ACTIVITY
Repeat the lines of the data that follow, please, starting at the first and stopping after the one with "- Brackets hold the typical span".

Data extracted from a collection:
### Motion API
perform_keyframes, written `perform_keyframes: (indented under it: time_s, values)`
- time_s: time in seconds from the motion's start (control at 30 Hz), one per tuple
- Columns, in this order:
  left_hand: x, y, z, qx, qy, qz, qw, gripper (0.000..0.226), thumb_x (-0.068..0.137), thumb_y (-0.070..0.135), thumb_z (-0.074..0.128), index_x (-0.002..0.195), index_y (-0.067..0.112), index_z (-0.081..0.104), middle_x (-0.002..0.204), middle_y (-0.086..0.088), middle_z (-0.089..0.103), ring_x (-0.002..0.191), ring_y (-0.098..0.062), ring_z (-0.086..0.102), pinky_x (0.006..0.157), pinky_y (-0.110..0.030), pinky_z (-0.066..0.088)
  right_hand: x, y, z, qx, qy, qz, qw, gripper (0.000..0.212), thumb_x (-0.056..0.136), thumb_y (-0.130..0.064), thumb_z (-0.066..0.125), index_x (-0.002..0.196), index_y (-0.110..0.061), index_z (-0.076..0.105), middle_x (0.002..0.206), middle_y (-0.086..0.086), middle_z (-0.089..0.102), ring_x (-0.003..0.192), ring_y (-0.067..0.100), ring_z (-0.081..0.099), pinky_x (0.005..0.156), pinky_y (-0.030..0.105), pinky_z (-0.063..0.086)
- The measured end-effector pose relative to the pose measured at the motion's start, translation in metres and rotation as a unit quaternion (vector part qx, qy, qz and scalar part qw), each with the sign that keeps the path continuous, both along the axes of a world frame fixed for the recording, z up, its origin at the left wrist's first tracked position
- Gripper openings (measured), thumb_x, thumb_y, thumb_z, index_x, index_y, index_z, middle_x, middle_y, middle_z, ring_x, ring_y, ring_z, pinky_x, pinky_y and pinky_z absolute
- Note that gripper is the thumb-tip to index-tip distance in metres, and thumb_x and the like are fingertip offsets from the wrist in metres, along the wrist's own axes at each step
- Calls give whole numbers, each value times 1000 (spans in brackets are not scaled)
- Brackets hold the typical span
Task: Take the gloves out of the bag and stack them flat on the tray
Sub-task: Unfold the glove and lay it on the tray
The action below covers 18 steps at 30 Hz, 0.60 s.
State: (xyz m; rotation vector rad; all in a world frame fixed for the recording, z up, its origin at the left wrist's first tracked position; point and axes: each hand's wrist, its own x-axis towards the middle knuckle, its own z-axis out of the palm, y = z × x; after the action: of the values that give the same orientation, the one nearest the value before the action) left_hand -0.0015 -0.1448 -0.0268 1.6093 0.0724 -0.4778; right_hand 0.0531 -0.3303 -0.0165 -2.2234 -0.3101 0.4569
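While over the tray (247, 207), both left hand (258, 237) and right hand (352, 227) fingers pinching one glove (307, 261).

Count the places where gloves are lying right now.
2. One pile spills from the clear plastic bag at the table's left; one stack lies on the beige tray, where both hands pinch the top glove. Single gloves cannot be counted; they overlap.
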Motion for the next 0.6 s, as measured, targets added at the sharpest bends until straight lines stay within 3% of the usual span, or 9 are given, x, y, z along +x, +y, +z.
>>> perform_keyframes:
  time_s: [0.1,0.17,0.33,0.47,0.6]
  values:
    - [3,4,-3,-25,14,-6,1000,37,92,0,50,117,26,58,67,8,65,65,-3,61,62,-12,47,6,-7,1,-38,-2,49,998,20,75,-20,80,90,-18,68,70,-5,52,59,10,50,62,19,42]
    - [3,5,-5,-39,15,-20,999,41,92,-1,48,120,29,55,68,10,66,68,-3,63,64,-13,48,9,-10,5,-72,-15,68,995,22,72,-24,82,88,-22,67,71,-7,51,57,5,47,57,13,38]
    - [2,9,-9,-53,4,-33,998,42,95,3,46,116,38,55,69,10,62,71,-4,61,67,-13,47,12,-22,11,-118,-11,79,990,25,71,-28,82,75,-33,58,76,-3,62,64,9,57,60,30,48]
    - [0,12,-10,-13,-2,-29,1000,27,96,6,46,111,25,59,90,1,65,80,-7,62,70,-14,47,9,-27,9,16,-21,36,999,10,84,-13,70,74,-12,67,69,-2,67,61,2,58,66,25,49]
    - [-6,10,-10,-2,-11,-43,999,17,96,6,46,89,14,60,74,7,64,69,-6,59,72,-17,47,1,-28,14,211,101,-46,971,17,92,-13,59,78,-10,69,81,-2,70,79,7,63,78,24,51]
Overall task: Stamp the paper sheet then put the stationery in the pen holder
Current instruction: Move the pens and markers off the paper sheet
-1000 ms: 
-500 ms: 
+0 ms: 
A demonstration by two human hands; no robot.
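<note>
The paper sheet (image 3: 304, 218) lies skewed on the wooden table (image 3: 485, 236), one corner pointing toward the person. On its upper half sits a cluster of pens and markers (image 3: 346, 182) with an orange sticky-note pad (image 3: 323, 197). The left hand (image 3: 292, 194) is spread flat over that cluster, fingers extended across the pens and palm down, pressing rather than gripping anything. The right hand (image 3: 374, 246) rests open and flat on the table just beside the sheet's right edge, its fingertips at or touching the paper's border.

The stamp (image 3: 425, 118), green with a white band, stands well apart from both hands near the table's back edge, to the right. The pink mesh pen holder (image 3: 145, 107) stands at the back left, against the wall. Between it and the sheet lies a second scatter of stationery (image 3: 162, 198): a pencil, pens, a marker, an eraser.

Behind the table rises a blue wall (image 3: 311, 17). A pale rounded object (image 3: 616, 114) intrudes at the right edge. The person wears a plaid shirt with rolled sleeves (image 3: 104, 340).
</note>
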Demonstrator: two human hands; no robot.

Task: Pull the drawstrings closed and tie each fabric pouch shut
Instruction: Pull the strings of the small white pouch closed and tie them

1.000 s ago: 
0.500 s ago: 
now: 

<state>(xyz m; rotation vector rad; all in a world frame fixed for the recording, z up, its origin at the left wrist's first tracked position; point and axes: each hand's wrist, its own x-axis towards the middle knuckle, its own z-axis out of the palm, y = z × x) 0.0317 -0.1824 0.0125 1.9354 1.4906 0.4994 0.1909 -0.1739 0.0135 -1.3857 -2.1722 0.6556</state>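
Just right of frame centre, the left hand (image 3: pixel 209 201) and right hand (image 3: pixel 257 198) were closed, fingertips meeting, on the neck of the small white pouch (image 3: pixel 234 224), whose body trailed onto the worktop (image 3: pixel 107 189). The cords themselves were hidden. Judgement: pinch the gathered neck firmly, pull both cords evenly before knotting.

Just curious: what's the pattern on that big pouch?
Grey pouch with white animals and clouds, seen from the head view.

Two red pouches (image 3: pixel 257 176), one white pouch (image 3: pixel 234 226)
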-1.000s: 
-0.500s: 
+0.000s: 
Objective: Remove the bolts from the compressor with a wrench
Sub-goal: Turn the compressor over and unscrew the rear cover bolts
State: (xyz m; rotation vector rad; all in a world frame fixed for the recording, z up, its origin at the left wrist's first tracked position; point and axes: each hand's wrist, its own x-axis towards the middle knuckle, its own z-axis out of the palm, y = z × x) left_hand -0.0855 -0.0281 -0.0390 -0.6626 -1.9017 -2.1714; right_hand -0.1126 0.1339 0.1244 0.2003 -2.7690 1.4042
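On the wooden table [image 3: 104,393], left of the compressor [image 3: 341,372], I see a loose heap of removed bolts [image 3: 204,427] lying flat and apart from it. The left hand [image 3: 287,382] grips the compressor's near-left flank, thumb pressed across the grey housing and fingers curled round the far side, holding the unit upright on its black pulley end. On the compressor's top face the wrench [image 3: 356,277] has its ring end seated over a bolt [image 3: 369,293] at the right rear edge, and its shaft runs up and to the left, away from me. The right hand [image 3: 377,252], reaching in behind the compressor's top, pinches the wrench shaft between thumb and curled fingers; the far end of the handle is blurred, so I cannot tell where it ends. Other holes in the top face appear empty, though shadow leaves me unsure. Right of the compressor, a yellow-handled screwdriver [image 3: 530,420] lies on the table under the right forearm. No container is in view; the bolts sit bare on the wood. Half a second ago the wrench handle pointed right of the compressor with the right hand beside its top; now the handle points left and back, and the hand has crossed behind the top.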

WRITTEN ANSWER
### Motion API
perform_keyframes, written `perform_keyframes: (indented under it: time_s, values)`
- time_s: time in seconds from the motion's start (control at 30 Hz), one per tuple
- Columns, in this order:
  left_hand: x, y, z, qx, qy, qz, qw, gripper (0.000..0.226), thumb_x (-0.068..0.137), thumb_y (-0.070..0.135), thumb_z (-0.074..0.128), index_x (-0.002..0.195), index_y (-0.067..0.112), index_z (-0.081..0.104), middle_x (-0.002..0.204), middle_y (-0.086..0.088), middle_z (-0.089..0.103), ring_x (-0.002..0.191), ring_y (-0.098..0.062), ring_z (-0.086..0.102), pinky_x (0.006..0.157), pinky_y (-0.110..0.030), pinky_z (-0.066..0.088)
  right_hand: x, y, z, qx, qy, qz, qw, gripper (0.000..0.212), thumb_x (-0.056..0.136), thumb_y (-0.130..0.064), thumb_z (-0.066..0.125), index_x (-0.002..0.196), index_y (-0.110..0.061), index_z (-0.076..0.105), middle_x (0.002..0.206), middle_y (-0.086..0.086), middle_z (-0.089..0.102), ring_x (-0.003..0.192), ring_y (-0.067..0.100), ring_z (-0.081..0.099), pinky_x (0.005..0.156), pinky_y (-0.030..0.105), pinky_z (-0.063..0.086)
- The measured end-effector pose relative to the pose measured at the motion's start, translation in metres and rotation as a unit quaternion (vector part qx, qy, qz and scalar part qw), each with the sign that keeps the path continuous, both along the axes of a world frame fixed for the recording, z up, its origin at the left wrist's first tracked position
- Gripper openings (measured), thumb_x, thumb_y, thumb_z, index_x, index_y, index_z, middle_x, middle_y, middle_z, ring_x, ring_y, ring_z, pinky_x, pinky_y and pinky_z absolute
- Note that gripper is the thumb-tip to index-tip distance in metres, and thumb_x and the like are fingertip offsets from the wrist in metres, along the wrist's own axes at each step
- Calls give whole numbers, each value times 1000 (spans in brackets are not scaled)
- Brackets hold the typical span

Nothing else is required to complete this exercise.